Qual expectativa tu crias [Jair Krischke pediu para não ser chamado de senhor],  em relação à agência de notícias do Editorial J?

Olha, tenho muitas esperanças, por que acompanho há muitos anos essa questão e os jornalistas sempre foram nossos parceiros, estão muito atentos. E acho que tinha um espaço vazio, que não estava ocupado. Com esta formação aqui, tenho certeza que vai melhorar muito, que irá avançar e, depois, como é uma experiência nova, nesse avançar, nesse andar, nesse cotidiano de trabalho, daí sim. É o exercício que nos ensina.

E tu achas que esse aprendizado vai ser mantido depois da faculdade? Os alunos vão continuar produzindo materiais sobre direitos humanos?
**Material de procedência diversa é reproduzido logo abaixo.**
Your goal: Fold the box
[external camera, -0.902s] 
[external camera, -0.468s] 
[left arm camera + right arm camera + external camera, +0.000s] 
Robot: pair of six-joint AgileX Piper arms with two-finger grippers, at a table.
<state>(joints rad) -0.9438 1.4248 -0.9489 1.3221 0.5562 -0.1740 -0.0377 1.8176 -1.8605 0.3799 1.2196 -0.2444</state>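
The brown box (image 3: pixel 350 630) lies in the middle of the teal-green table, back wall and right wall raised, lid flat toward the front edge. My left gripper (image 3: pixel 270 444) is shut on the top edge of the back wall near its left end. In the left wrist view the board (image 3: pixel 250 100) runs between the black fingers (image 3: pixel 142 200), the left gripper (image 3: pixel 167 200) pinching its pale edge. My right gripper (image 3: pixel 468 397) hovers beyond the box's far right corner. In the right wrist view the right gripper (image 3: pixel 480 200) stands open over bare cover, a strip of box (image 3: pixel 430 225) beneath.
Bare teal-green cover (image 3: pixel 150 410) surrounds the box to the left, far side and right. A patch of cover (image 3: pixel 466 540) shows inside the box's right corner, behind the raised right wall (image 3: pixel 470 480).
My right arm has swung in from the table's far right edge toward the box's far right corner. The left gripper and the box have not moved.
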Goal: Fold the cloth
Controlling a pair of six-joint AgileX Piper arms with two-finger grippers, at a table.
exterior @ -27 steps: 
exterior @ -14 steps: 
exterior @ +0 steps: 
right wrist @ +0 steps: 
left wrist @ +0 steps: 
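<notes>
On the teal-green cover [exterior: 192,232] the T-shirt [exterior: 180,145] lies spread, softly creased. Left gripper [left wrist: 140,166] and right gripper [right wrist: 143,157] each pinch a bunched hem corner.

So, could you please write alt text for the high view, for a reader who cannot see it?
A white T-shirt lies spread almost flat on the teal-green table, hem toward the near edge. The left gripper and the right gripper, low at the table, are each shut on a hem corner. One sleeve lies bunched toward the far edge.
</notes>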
Em qualquer profissão, ninguém se livra da sua profissão. Pode, de repente, sair da faculdade e não ter aquele espaço, mas isto vai ficar marcado como formação profissional. Nem com reza brava vocês vão se ver livre. Isso vai ficar escultado, pode ter certeza.
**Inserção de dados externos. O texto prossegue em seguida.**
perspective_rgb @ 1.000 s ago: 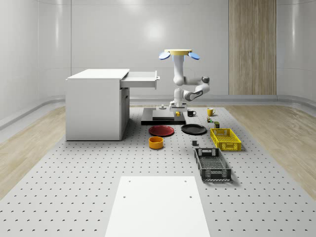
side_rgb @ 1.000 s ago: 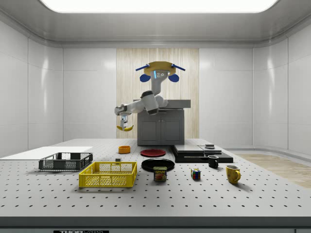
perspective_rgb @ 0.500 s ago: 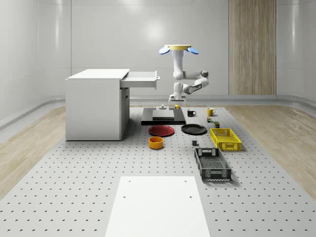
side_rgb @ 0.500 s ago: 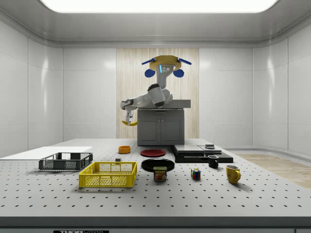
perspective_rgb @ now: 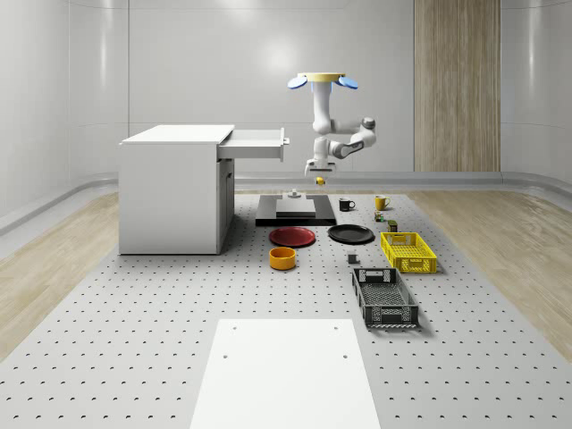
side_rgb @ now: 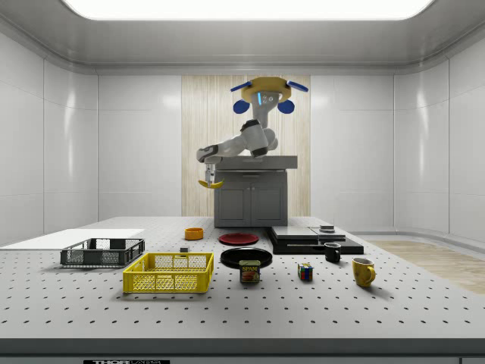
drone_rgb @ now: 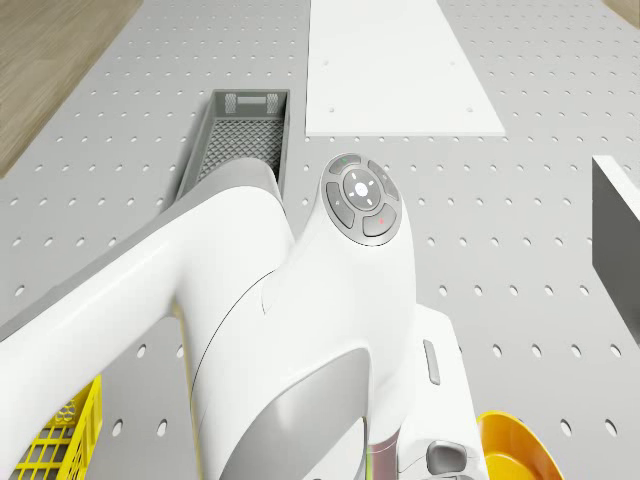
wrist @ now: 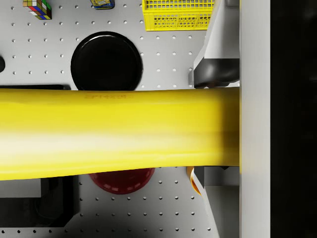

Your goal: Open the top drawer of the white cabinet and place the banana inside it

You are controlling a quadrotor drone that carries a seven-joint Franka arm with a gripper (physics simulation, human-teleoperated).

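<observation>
Above table, claw (side_rgb: 210,179) grips banana (side_rgb: 211,183) (smooth, bright yellow).

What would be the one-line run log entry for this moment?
drone: hovering beside cabinet | gripper: shut on banana, lifted | top drawer: open | banana: not yet in drawer

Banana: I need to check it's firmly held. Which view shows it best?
The wrist view: the banana stretches across it, pressed against a finger. The side view shows it small, hanging from the end effector. The whole-scene view shows just a yellow speck beside the open drawer.
</observation>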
E como que tu vês o jornalismo de direitos humanos atualmente?

Olha, muito fraco. Falta conteúdo, falta conhecimento. Os jornalistas, aqueles que estão na redação, veem esse tema com muita superficialidade. E vou confessar uma coisa que não gosto de dizer publicadamente: às vezes, tenho até medo. Tenho medo de que, quando estou sendo entrevistado, vejo que do outro lado tem alguém que não está, lamentavelmente, capacitado. Então, fica difícil às vezes. Tem temas em que até tem que dizer “senta aqui e vamos conversar primeiro”, pra depois dar uma entrevista.
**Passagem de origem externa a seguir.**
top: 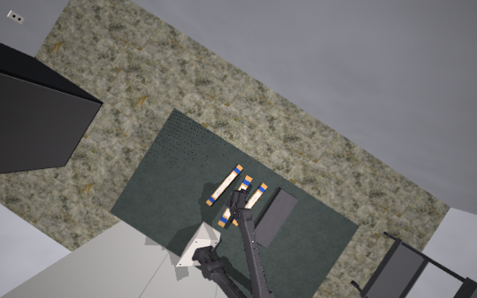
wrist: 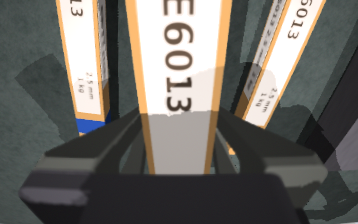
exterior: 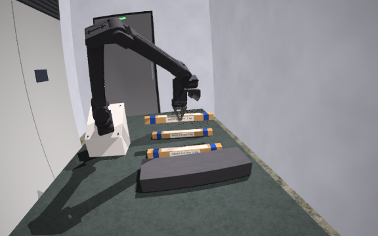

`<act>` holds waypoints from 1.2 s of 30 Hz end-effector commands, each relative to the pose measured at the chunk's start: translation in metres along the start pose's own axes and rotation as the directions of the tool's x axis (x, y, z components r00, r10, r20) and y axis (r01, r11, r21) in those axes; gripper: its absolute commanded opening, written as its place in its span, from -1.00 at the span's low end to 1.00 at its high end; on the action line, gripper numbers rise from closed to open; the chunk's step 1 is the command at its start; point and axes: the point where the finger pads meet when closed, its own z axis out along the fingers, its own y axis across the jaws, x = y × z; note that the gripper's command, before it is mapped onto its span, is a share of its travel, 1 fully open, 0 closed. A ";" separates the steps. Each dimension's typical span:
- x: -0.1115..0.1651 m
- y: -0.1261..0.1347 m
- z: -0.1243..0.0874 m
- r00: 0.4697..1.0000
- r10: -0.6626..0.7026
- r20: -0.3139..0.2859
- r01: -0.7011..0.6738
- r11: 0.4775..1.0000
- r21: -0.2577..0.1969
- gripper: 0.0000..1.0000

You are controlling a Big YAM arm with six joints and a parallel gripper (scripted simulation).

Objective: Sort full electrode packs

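Note:
Three orange packs with white labels and blue bands lie side by side on the dark green mat. My gripper [exterior: 179,115] is shut on the middle pack [exterior: 178,118] near its centre and holds it level, a little above the mat. In the wrist view this pack [wrist: 180,75] runs straight between my fingers. The far pack [exterior: 182,133] and the near pack [exterior: 184,150] lie flat on the mat. The low grey platform [exterior: 195,168] sits beside the near pack with nothing on it. From above, my arm hides part of the held pack [top: 244,183].
My white base [exterior: 107,134] stands at the mat's left side. A wall runs close along the right edge of the mat. A black cabinet [top: 19,116] and a dark cart [top: 404,269] stand off the mat.

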 end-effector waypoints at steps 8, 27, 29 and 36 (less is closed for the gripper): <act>-0.023 0.002 -0.032 0.995 0.072 0.070 -0.070 0.997 -0.026 -1.00; -0.028 0.055 -0.037 0.970 0.234 0.068 -0.232 0.972 -0.038 -1.00; -0.028 0.061 -0.037 0.970 0.234 0.068 -0.232 0.972 -0.038 -1.00; -0.029 0.081 -0.037 0.970 0.234 0.068 -0.232 0.972 -0.040 -1.00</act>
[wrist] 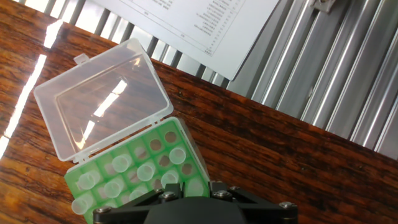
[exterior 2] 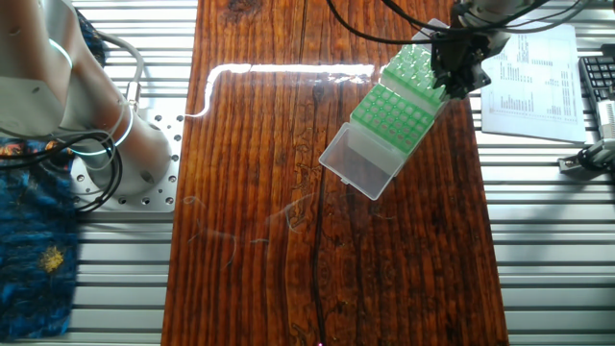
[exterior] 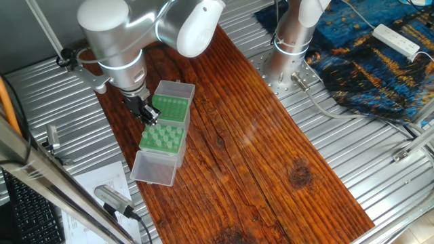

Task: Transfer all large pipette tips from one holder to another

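A dark reddish-brown wooden board point(exterior 2: 288, 221), strongly grained and glossy enough to throw back a bright streak of light, is seen laid on the ribbed, matt silver metal bench point(exterior: 380, 156). The green plastic tip racks point(exterior: 163, 139) are fitted with clear, smooth, shiny plastic hinged lids point(wrist: 102, 99), and pale translucent plastic pipette tips point(wrist: 145, 171) are held in them. A matt white printed paper sheet point(exterior 2: 528, 72) and a blue patterned cloth point(exterior: 366, 61) are seen at the edges, and the robot arm point(exterior: 115, 34) is cased in smooth brushed silver metal with a glossy white plastic shell.

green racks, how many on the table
2. One green rack sits farther along the wooden table, with its lid open behind it. The other rack, holding pipette tips, adjoins it, its clear lid open; the gripper hovers between them.
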`<action>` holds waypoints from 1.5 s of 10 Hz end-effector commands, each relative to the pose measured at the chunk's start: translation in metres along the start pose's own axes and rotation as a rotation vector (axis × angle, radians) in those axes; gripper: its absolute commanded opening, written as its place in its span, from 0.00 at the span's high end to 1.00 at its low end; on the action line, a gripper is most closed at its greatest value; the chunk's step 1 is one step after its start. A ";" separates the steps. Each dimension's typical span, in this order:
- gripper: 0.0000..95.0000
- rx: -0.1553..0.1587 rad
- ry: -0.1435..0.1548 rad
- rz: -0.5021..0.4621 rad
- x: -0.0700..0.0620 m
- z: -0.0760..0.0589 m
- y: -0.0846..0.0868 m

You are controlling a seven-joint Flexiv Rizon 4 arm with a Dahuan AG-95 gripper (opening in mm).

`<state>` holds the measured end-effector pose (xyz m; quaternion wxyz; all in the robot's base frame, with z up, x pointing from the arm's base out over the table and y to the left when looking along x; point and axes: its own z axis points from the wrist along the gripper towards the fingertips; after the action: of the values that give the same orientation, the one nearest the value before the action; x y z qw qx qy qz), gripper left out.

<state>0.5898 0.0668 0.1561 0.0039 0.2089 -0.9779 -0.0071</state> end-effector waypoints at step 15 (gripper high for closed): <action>1.00 0.002 0.001 0.011 -0.001 0.001 0.001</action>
<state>0.5904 0.0682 0.1563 0.0035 0.2023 -0.9793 -0.0056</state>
Como tu achas que o jornalismo de direitos humanos deve ser?

Como direitos humanos são regras de convívio social, o jornalista opera o social. Não tem outro campo. Se ele tiver uma boa formação, ele vai produzir sim um trabalho de excelência, não só como jornalista, mas com esta visão do tema de direitos humanos. Essa repercussão é na sociedade, na formação de conceitos. Às vezes, o jornalista não se dá conta, que aquilo que ele tá produzindo vai sim gerar efeitos na sociedade, chamado de opinião pública. Então é importante. O jornalista, que está bem inserido no tema de Direitos Humanos, ele trata até de futebol, não tem problema. Mas, se ele tem esse conteúdo, vai fazer uma excelente matéria, pode ter certeza.

E tu acha que existe algum desafio para o jornalista produzir matérias de direitos humanos? O que nos limita?

No Brasil, terminou a censura à imprensa. Nós temos vigente a censura de empresa. A censura de empresa existe. Os direitos humanos questionam permanentemente os governos. Todo e qualquer governo. As verbas publicitárias são determinantes. Esta é a dificuldade.

E qual é o espaço que a mídia dá para a temática de direitos humanos?

Poderia te dizer que, ao longo destes últimos anos, vem diminuindo. É um processo. Vem diminuindo, diminuindo, diminuindo. A nossa missão é essa. A gente tem que cobrar e aí melindram os patrocínios e essas coisas. Não acharam uma barata na garrafa de Coca-Cola, mas uma bagana de cigarro na padaria da esquina, acham. Por que será? O problema são os interesses que estão em jogo. O jornalista é um dos raros profissionais que seguido se vê frustrado do seu trabalho. Ele faz o trabalho e, de repente, vai pra gaveta. Ou, o conteúdo é alterado, alguma coisa é suprimida. É diferente de outras profissões. Posso discordar do colega advogado, fica na discordância, mas se respeita. No jornalismo, é diferente. Não há respeito. Se corta, se suprime, se põe na gaveta, há um desrespeito ao profissional.

E tu terias algum conselho para dar aos estudantes de jornalismo que têm interesse em direitos humanos?

Insistir sempre. É uma pauta que não prosperou, é outra pauta que não deu certo, é o insistir, é ser o inconformado. É ser um rebelde. Eu vou ser a voz. Protesta por uma coisa justa e social.